Streamlining Action Recognition in Autonomous Shared Vehicles with an Audiovisual Cascade Strategy

Authors
Pinto, JR; Carvalho, P; Pinto, C; Sousa, A; Capozzi, L; Cardoso, JS;

Publication
PROCEEDINGS OF THE 17TH INTERNATIONAL JOINT CONFERENCE ON COMPUTER VISION, IMAGING AND COMPUTER GRAPHICS THEORY AND APPLICATIONS (VISAPP), VOL 5

Abstract
With the advent of self-driving cars, and big companies such as Waymo or Bosch pushing forward into fully driverless transportation services, the in-vehicle behaviour of passengers must be monitored to ensure safety and comfort. The use of audio-visual information is attractive by its spatio-temporal richness as well as non-invasive nature, but faces tile likely constraints posed by available hardware and energy consumption. Hence new strategies are required to improve the usage of these scarce resources. We propose the processing of audio and visual data in a cascade pipeline for in-vehicle action recognition. The data is processed by modality-specific sub-modules. with subsequent ones being used when a confident classification is not reached. Experiments show an interesting accuracy-acceleration trade-off when compared with a parallel pipeline with late fusion, presenting potential for industrial applications on embedded devices.

2022

Toward Vehicle Occupant-Invariant Models for Activity Characterization

Authors
Capozzi, L; Barbosa, V; Pinto, C; Pinto, JR; Pereira, A; Carvalho, PM; Cardoso, JS;

Publication
IEEE ACCESS

Abstract
With the advent of self-driving cars and the push by large companies into fully driverless transportation services, monitoring passenger behaviour in vehicles is becoming increasingly important for several reasons, such as ensuring safety and comfort.

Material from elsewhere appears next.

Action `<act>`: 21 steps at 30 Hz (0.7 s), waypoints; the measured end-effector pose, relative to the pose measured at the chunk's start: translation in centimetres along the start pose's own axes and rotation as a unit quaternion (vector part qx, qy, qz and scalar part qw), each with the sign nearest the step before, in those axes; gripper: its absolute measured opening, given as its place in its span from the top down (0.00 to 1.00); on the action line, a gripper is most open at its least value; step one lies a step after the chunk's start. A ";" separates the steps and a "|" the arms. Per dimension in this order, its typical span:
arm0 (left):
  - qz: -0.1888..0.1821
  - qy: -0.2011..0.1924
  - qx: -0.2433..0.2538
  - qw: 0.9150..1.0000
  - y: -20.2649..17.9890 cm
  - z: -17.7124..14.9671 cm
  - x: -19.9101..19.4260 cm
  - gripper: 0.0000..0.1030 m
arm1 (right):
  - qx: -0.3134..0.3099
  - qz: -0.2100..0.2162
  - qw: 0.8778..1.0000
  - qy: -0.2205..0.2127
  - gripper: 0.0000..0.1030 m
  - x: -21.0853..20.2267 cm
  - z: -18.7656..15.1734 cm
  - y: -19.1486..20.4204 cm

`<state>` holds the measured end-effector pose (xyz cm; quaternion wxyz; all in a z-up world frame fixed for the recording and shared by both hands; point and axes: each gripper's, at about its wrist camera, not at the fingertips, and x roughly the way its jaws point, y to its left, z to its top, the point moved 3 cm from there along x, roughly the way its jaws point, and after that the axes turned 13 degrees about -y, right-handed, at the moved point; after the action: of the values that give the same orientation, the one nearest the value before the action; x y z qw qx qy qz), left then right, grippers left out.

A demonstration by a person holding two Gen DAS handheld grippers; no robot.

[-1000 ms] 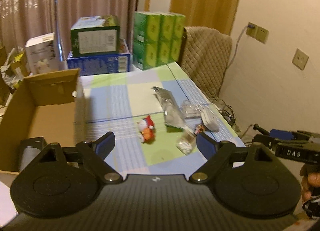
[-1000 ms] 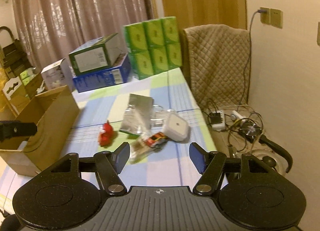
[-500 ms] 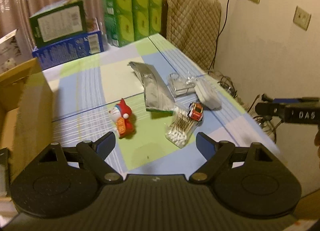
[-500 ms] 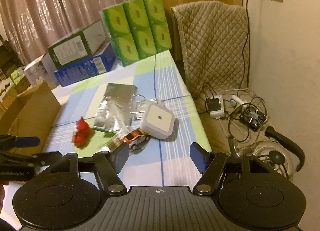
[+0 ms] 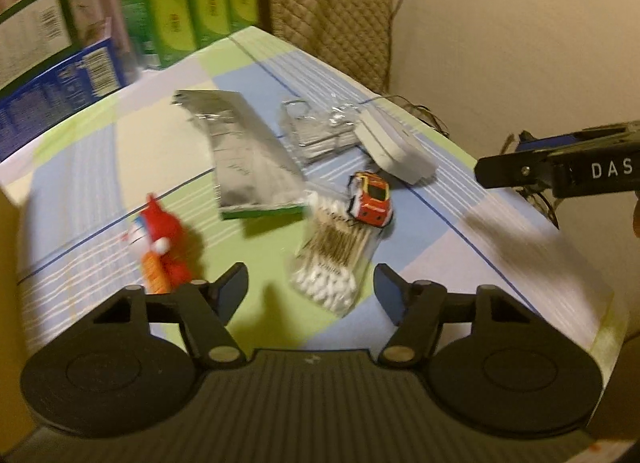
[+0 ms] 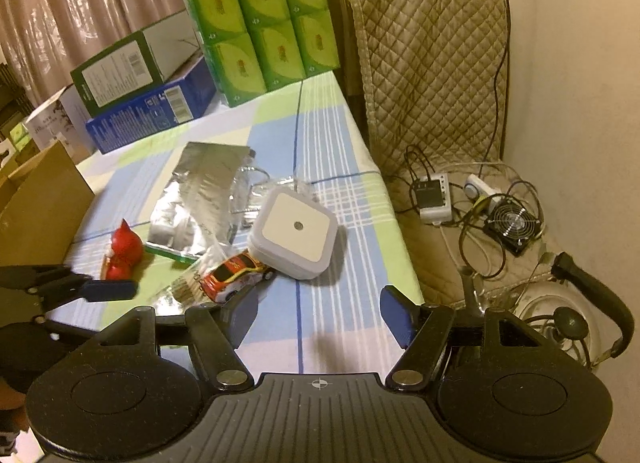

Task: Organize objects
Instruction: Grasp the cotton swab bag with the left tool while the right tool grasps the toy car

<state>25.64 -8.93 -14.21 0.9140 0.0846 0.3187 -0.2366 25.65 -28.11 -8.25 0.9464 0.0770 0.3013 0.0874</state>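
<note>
Nearest the left claw (image 5: 310, 289), whose jaws are spread wide and hold nothing, a clear packet of cotton swabs (image 5: 334, 259) is seen lying flat on the table (image 5: 100, 167), just ahead of the gap between the blue pads. Just to its left a small red figurine (image 5: 164, 243) is found, near the left pad. The right claw (image 6: 318, 313) is likewise held wide and empty, above the table's near edge, with a toy car (image 6: 236, 275) just ahead of its left finger.

The step in hand is judged to be an approach: nothing is gripped yet, and a first pick is being lined up. For the left claw, the swab packet appears the likeliest target. Because it is thin and slippery-looking, a low, level descent would be called for, with the pads brought down on either side of its width before closing.

Farther on, the toy car is seen touching the far end of the packet, so it may be nudged. A white square device (image 6: 296, 233) sits just beyond the car, a silver foil pouch (image 6: 200, 199) to the left, and a crumpled clear bag (image 5: 316, 133) behind. A cardboard box (image 6: 36, 203), at the table's left, is presumed to be the destination.
</note>
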 end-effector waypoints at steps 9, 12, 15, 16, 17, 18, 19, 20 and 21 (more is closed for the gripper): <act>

Although several human action recognition (HAR) methods have been proposed, developing a true HAR system remains a very challenging task. If the dataset used to train a model contains a small number of actors, the model can become biased towards these actors and their unique characteristics. This can cause the model to generalise poorly when confronted with new actors performing the same actions. This limitation is particularly acute when developing models to characterise the activities of vehicle occupants, for which data sets are short and scarce. In this study, we describe and evaluate three different methods that aim to address this actor bias and assess their performance in detecting in-vehicle violence. These methods work by removing specific information about the actor from the model's features during training or by using data that is independent of the actor, such as information about body posture. The experimental results show improvements over the baseline model when evaluated with real data. On the Hanau03 Vito dataset, the accuracy improved from 65.33% to 69.41%. On the Sunnyvale dataset, the accuracy improved from 82.81% to 86.62%.